#### THE PROBLEM
Your answer must be every line of the data that contains "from".

#### PROVIDED DATA
************

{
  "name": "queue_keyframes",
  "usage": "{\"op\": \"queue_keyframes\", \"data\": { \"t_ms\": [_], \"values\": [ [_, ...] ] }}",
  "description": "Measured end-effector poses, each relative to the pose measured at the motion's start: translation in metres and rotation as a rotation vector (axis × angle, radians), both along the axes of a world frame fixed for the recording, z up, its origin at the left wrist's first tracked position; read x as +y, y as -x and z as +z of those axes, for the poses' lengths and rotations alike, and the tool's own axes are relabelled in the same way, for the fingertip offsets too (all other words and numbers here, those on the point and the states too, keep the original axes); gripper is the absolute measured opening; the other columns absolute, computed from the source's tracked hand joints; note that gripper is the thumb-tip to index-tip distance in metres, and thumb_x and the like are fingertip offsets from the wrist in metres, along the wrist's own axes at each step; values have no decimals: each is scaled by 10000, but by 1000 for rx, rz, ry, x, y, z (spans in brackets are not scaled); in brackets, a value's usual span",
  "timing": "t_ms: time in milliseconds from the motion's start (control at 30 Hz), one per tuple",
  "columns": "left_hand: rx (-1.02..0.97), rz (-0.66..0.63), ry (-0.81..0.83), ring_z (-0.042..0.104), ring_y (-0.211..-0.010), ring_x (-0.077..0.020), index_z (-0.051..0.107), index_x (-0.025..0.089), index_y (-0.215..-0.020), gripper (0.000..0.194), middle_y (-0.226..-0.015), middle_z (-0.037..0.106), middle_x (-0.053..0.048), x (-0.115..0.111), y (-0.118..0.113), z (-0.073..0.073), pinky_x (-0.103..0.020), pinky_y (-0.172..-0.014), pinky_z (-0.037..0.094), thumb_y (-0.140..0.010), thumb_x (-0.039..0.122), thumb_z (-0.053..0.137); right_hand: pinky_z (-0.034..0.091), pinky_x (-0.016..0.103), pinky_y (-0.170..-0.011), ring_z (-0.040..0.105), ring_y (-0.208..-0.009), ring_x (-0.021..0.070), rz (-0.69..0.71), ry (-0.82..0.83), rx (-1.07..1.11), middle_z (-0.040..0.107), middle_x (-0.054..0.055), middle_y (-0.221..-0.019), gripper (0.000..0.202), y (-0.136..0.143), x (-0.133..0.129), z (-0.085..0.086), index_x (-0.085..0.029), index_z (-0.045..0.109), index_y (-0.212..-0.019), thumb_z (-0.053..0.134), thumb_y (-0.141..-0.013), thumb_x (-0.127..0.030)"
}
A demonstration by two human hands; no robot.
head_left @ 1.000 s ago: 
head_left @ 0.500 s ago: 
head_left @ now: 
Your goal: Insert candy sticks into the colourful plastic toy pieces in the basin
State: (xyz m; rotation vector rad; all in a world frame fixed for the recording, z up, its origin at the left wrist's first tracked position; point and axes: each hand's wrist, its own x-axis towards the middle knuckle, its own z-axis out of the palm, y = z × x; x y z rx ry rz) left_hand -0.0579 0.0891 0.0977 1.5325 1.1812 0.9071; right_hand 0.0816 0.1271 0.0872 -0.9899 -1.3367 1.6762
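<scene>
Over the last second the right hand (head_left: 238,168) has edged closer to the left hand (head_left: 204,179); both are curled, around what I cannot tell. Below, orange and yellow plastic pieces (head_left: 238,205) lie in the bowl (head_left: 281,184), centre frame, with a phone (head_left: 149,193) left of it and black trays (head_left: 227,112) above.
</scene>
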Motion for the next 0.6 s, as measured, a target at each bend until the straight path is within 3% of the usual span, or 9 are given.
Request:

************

#### SOLUTION FOR THIS EXERCISE
  "description": "Measured end-effector poses, each relative to the pose measured at the motion's start: translation in metres and rotation as a rotation vector (axis × angle, radians), both along the axes of a world frame fixed for the recording, z up, its origin at the left wrist's first tracked position; read x as +y, y as -x and z as +z of those axes, for the poses' lengths and rotations alike, and the tool's own axes are relabelled in the same way, for the fingertip offsets too (all other words and numbers here, those on the point and the states too, keep the original axes); gripper is the absolute measured opening; the other columns absolute, computed from the source's tracked hand joints; note that gripper is the thumb-tip to index-tip distance in metres, and thumb_x and the like are fingertip offsets from the wrist in metres, along the wrist's own axes at each step; values have no decimals: each is scaled by 10000, but by 1000 for rx, rz, ry, x, y, z (spans in brackets are not scaled); in brackets, a value's usual span",
  "timing": "t_ms: time in milliseconds from the motion's start (control at 30 Hz), one per tuple",

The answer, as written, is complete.